Wer hätte gedacht, dass sich die dadaistische Bewegung als Sprachrohr der Sprachlosen nach dem sinnleeren Ersten Weltkrieg gerade heute wieder auf offene transatlantische Ohren trifft? Hans Tammen präsentiert am kommenden Freitag um 19 Uhr im New Yorker Spectrum NYC Wortverdrehkünste neben Dada-Projekten von Repräsentanten der Musikszenen, Louie Terrier und Kevin Ramsay treffen dabei auf Sarah Bernstein und Melissa Grey. Letztere wirkt seit 2004 an der Tufts University im Bundesstaat Massachusetts als Composer in Residence und widmete sich bislang vorzugsweise klassisch orientierter Kammermusik sowie elektroakustischem Instrumentarium, gelegentlich auch in Kombination miteinander wie im Falle von Appassionata nach einem Thema des Philosophen Ludwig Wittgenstein: Hier steht das Tonband im konzertanten Trio mit Flöte und Violine.

Hier handelt es sich um zwei ausgesprochene Lieblingsinstrumente von Melissa Grey, gleichrangig neben diesen rangiert die Harfe. Diese setzte sie 2004 im Sopranlied mit Trio Hour to Hour nach einem Gedicht von Alexander Pope ein, in ihrer kurz darauf entstandenen Videoperformance Self Portrait mit zwei Erzählern und ihren bevorzugten Instrumenten, außerdem in der digitalen Version ihrer Komposition Further Back (2006) für Sopran, Flöte, Violine und Harfe. Greys persönliches Interesse gilt ebenso sehr Klanginstallationen wie der elektroakustischen Realisation Farewell to Earth von 2002, zusammen mit Dan Rose trug im selben Jahr ihr Stück Vertical Terrain zu diesem Genre bei. Weniger bekannt ist denjenigen, die ihre Werke konzertant erlebt haben, vielleicht, dass sie Soundtracks zu Filmen produziert; die erfolgreiche Musik zum Dokumentarfilm Confining Thoughts zählt dabei wohl zu den bekannteren Beiträgen. Da zu Greys eigenen Arbeiten Videos (mit Musik) zählen, wundert es nicht, dass die Grenzen zwischen Medien und Gattungstraditionen hier in neuartiger Weise synästhetisch verfließen und die Künstlerin so zur Schöpferin eines Gesamtkunstwerks wird.

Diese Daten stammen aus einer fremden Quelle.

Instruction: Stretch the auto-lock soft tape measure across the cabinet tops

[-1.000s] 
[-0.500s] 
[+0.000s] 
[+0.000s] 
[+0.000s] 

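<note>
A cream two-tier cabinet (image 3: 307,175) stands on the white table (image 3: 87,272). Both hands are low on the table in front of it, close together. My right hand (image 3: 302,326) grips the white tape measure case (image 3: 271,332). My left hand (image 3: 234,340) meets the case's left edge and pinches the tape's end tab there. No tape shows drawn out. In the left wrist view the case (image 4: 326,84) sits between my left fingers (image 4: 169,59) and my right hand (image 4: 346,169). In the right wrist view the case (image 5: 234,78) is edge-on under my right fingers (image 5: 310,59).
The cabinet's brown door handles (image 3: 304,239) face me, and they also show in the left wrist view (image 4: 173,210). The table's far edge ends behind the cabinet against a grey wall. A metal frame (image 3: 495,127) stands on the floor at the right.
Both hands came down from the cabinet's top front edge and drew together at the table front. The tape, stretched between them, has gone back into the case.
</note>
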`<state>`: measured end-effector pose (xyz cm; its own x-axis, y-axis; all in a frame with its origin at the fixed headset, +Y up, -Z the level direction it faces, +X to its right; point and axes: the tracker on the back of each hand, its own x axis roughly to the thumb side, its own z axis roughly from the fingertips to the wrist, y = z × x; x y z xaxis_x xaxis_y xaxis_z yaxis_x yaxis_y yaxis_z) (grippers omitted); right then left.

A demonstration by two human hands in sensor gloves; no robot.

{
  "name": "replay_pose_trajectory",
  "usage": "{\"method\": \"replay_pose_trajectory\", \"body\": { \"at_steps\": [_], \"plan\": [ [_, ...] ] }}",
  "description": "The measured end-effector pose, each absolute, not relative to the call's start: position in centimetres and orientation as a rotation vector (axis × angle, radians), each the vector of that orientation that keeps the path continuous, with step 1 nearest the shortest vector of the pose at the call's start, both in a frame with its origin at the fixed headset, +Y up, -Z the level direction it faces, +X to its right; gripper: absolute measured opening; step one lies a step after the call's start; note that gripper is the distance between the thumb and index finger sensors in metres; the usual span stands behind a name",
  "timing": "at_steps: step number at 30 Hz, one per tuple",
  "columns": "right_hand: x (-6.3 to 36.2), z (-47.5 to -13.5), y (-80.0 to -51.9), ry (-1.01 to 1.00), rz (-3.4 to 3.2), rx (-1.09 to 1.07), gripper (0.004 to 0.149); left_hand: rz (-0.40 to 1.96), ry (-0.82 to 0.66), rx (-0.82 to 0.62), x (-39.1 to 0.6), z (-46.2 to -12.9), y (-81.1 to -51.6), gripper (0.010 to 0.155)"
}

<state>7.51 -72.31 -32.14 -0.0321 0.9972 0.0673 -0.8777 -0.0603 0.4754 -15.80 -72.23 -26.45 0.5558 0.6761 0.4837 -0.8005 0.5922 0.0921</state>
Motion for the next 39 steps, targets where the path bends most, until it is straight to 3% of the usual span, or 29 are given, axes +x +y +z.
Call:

Einen besonders ungewöhnlichen Coup landete sie mit Distress, das eine Kassettenaufnahme für Altsaxophon mit Violine und Violoncello vorstellt, „die über mehrere Jahre Feuchtigkeit und wechselnden Temperaturen ausgesetzt wurde„, jedoch aus dem Jahr 2006 datiert. Die so erzeugte Patina auf dem Band dürfte für interessante Tonausfälle, Verzerrungen und willkürlich wirkendes Knacken und Rauschen gesorgt haben. Wir fragen uns jedoch: Wo ist eine Kopie dieser Aufnahme zu bekommen? Recht experimentell und mindestens ebenso originell klingt übrigens schon das Stück Photon Ecstasy, das mit Posaune, Xylophon und Klavier vom Occasional Noise Trio eingespielt wurde und auf der persönlichen Website der Komponistin angesteuert werden kann. Watertable verarbeitet Alltagsgeräusche mit einfließendem Wasser, die aber nur als Material für sich metrisch und rhythmisch wandelnde Klangspektren anhand einer Installation zu betrachten sind.